“I’ve listened to one rock band. The Clash. Macdonald sent me the album together with the T-shirt.”

“The Clash? What is that?”

“It’s an English word meaning violent confrontation.”

“I mean the band. Can you tell the difference between hard rock and pop?”

“No. But I like this.”

“I don’t think so. Coltrane is your man.”

“I like it,” Winter repeated. “It was recorded back when I was nineteen or something, and yet it’s timeless.”

“Hard rock, you mean,” Ringmar said.

The witness arrived.

The man gave his account. The skin of his face was taut and looked brittle after a night without sleep. His little girl had suffered a severe allergic reaction that had nearly ended tragically.

Winter said something.

“I’m sorry, I didn’t hear you. My mind blanked out there for a second.”

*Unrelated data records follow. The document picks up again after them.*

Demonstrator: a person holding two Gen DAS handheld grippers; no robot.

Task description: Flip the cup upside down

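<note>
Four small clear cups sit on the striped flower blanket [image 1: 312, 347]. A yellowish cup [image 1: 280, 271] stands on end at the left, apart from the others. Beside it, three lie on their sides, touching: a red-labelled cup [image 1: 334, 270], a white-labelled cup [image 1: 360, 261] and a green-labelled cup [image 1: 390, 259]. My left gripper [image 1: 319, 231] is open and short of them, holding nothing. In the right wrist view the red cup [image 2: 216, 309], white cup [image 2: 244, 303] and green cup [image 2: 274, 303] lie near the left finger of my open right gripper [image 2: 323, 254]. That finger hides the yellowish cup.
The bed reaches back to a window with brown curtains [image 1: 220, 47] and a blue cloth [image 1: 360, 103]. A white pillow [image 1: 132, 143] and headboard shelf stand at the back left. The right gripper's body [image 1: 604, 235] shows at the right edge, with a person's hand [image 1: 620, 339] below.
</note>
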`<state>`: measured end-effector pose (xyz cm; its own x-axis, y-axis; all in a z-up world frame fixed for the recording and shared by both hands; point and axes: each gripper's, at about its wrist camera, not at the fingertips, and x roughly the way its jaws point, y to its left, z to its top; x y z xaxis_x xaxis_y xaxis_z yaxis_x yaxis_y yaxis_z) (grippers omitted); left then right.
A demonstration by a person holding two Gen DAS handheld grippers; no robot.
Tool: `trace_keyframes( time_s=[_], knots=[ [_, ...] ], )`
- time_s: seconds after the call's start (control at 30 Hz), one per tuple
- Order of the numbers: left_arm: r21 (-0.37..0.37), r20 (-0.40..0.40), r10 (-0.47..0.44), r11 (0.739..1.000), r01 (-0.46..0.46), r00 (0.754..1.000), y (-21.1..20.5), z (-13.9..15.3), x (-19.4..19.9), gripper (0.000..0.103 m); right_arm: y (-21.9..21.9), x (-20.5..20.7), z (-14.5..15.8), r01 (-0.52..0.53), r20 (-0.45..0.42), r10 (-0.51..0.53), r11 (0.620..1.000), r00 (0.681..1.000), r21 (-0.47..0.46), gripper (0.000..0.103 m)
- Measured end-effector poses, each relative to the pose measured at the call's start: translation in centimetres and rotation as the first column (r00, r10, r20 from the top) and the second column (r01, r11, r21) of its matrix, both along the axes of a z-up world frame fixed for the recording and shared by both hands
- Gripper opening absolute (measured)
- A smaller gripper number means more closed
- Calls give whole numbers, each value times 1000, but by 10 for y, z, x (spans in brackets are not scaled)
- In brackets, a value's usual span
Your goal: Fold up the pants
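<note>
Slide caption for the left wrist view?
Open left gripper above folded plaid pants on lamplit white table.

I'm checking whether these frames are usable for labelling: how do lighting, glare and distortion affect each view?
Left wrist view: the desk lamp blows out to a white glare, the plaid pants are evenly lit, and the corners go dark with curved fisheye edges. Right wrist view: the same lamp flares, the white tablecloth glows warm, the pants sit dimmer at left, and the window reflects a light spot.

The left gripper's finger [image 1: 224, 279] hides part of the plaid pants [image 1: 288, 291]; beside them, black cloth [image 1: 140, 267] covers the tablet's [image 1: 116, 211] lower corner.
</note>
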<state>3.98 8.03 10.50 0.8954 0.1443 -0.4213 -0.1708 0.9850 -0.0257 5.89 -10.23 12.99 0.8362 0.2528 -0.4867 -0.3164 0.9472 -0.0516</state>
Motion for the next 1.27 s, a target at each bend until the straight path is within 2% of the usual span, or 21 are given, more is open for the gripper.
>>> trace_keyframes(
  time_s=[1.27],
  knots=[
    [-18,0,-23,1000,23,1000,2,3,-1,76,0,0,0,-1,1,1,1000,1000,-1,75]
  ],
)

“You said that you were walking behind the men.”

“Yes.”

“How many were there?”

“Three, like I said.”

“Are you sure they were together?”

“Two of them waited while the third-the guy who hit her-they waited for him before moving on together.” The witness ran his hand across his eyes. “I remember that the guy doing the hitting was smaller.”

“He was shorter?”

“It looked that way.”

“And you followed them?”

“As far as I could. Everything happened so damn fast-afterward. I sort of went into shock, couldn’t move. Then I thought, ‘This is heinous. ’ And I followed after them to see where they went, but there were so many people on the square, and then my cell phone rang and my wife started screaming that Astrid couldn’t breathe. That’s our little girl.”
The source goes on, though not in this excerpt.